Work task> From the data below, tally each line that has "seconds" in it, then give that tally without comment.
--- Provided data ---
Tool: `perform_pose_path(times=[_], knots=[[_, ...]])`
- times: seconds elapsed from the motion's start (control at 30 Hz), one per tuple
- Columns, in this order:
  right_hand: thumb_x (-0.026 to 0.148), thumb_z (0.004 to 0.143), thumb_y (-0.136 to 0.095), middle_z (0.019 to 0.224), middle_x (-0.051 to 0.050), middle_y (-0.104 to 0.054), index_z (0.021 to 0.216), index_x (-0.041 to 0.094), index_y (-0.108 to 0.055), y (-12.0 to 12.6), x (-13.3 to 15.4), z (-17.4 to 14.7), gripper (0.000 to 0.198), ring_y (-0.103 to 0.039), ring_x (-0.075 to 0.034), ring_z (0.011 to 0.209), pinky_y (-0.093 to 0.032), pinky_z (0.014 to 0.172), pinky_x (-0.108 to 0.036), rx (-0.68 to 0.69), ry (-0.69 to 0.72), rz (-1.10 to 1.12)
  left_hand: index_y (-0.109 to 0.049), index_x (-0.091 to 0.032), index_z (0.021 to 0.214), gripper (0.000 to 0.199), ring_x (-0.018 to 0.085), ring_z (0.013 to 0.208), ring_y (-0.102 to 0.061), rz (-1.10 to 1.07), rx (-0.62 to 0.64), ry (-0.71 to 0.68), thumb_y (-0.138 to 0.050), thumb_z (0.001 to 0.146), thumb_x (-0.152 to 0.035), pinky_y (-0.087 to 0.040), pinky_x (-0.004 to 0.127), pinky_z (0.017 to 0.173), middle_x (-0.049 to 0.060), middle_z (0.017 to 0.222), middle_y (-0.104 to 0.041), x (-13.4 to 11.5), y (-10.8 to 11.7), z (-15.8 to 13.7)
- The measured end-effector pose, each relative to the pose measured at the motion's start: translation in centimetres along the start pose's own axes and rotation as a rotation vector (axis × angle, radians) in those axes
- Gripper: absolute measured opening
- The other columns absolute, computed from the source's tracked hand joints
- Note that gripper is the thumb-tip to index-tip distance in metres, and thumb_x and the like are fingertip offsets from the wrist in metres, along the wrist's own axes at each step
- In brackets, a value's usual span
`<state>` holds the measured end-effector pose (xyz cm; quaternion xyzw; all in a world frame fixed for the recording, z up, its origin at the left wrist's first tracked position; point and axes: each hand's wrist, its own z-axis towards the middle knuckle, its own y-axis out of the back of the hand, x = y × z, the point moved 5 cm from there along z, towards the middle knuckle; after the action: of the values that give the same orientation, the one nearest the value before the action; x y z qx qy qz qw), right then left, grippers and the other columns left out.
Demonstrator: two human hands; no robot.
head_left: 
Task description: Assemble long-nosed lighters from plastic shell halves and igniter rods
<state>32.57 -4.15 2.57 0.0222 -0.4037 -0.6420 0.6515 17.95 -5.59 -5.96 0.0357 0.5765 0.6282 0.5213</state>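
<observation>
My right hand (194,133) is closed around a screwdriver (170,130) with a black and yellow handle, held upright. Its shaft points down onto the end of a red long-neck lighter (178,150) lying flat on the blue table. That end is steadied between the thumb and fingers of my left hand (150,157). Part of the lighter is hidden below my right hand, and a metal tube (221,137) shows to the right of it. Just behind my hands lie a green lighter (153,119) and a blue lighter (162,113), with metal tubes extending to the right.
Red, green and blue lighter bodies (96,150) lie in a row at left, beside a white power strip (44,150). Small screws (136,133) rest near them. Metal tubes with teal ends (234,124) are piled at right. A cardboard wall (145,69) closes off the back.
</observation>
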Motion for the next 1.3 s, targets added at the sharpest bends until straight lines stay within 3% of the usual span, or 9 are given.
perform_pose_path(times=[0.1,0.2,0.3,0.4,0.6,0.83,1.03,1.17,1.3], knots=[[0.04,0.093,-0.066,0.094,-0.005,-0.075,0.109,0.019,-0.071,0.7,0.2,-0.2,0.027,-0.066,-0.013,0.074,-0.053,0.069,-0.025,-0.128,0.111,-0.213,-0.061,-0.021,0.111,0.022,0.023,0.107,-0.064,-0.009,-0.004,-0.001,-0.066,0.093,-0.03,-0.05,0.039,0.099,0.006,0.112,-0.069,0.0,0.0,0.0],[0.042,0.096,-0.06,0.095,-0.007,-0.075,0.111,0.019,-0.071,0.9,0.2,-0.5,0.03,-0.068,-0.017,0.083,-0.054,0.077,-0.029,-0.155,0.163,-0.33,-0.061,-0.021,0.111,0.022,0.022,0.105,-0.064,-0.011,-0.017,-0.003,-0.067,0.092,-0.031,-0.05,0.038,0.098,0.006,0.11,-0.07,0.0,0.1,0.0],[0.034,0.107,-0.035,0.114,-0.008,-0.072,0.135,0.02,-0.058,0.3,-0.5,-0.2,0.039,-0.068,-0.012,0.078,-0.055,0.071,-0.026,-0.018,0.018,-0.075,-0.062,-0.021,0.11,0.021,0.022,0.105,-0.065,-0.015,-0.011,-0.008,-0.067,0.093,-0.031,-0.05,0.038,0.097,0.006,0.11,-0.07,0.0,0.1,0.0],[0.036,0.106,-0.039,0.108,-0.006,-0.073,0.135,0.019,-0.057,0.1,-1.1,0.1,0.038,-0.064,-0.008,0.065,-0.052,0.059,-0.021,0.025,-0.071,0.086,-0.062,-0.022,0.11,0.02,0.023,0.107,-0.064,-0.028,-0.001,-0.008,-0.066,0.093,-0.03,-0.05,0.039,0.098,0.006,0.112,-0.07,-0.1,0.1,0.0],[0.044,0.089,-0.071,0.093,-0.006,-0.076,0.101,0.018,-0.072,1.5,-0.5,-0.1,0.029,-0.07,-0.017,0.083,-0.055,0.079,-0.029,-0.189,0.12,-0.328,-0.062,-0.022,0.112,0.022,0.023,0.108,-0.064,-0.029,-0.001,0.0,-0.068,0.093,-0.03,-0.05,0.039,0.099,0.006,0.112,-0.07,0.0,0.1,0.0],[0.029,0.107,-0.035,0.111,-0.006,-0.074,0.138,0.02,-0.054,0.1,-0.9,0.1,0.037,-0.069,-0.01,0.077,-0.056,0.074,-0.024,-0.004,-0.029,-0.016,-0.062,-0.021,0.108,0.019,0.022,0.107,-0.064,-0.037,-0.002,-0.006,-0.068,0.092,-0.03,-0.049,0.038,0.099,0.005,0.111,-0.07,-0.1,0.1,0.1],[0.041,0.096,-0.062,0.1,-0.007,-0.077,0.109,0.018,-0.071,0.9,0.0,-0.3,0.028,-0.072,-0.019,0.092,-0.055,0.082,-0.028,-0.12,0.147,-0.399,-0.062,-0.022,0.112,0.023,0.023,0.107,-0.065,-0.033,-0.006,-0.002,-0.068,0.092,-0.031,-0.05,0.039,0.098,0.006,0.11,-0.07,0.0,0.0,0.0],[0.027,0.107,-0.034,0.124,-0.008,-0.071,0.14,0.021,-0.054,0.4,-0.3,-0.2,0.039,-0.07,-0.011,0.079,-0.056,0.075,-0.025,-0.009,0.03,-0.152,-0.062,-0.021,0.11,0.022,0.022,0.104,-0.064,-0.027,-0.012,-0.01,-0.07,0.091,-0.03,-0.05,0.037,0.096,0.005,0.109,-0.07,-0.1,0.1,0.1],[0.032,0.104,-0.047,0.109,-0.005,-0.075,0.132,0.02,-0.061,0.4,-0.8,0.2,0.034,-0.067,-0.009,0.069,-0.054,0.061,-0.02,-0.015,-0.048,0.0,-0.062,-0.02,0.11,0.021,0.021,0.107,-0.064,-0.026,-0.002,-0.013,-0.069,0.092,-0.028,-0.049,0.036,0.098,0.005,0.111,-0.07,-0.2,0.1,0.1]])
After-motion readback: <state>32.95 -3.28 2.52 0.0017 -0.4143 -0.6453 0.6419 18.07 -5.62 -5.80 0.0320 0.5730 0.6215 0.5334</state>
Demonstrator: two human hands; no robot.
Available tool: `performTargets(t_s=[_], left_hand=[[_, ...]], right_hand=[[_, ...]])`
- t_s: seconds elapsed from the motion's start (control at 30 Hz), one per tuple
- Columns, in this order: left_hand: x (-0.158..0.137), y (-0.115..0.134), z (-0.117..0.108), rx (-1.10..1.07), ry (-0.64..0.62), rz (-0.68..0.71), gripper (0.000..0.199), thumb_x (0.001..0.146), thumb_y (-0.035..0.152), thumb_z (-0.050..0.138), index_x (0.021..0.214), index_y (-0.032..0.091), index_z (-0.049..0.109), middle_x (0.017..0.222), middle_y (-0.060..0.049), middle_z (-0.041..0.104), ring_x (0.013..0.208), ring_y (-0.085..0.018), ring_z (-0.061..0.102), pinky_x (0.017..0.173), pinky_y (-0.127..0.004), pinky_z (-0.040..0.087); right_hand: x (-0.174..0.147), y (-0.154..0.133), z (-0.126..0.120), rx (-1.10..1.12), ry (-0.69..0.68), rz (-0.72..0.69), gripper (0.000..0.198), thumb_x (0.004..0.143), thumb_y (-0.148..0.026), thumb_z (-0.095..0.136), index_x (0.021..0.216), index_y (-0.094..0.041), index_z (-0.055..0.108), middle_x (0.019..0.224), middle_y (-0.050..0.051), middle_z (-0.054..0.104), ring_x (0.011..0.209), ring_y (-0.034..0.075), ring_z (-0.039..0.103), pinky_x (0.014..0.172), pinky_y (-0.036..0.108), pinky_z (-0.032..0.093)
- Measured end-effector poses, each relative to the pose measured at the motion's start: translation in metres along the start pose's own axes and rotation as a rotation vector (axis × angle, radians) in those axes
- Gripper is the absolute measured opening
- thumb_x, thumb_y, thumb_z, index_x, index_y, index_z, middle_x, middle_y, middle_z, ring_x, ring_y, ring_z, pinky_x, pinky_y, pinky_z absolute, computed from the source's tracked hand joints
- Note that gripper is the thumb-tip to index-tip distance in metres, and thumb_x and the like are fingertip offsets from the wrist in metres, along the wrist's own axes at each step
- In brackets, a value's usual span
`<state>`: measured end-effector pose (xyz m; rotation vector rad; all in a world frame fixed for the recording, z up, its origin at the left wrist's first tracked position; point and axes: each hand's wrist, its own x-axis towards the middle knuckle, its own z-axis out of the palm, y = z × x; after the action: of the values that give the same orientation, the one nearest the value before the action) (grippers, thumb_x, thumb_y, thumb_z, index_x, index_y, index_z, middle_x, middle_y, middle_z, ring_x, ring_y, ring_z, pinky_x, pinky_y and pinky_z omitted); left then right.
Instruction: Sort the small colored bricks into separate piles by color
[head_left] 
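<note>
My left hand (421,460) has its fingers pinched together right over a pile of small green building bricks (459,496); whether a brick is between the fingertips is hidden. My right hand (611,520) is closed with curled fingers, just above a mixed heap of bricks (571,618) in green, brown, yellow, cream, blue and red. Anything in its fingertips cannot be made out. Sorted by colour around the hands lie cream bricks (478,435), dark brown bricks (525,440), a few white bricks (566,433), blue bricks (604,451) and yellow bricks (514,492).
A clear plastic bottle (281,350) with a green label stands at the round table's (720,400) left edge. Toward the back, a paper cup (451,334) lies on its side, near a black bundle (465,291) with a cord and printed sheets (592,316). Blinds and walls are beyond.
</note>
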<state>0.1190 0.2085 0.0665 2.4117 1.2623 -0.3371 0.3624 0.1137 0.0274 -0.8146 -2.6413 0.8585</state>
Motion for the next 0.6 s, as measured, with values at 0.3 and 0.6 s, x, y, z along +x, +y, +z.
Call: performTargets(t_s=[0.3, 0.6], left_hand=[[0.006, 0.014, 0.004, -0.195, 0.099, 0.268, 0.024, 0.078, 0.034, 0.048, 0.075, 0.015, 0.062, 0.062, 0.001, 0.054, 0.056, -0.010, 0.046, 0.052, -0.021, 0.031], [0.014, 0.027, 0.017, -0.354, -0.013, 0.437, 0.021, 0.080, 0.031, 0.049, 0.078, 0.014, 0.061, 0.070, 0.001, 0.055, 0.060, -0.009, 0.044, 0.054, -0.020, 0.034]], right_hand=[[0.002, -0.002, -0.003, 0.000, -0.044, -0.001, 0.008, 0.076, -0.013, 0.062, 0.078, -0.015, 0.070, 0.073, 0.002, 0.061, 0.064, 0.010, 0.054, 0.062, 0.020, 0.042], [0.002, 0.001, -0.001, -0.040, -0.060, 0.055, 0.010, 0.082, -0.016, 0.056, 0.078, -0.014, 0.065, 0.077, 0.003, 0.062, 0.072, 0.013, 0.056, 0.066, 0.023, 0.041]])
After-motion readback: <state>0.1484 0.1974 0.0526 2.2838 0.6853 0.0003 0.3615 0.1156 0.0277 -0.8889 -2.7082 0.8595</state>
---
Answer section> 2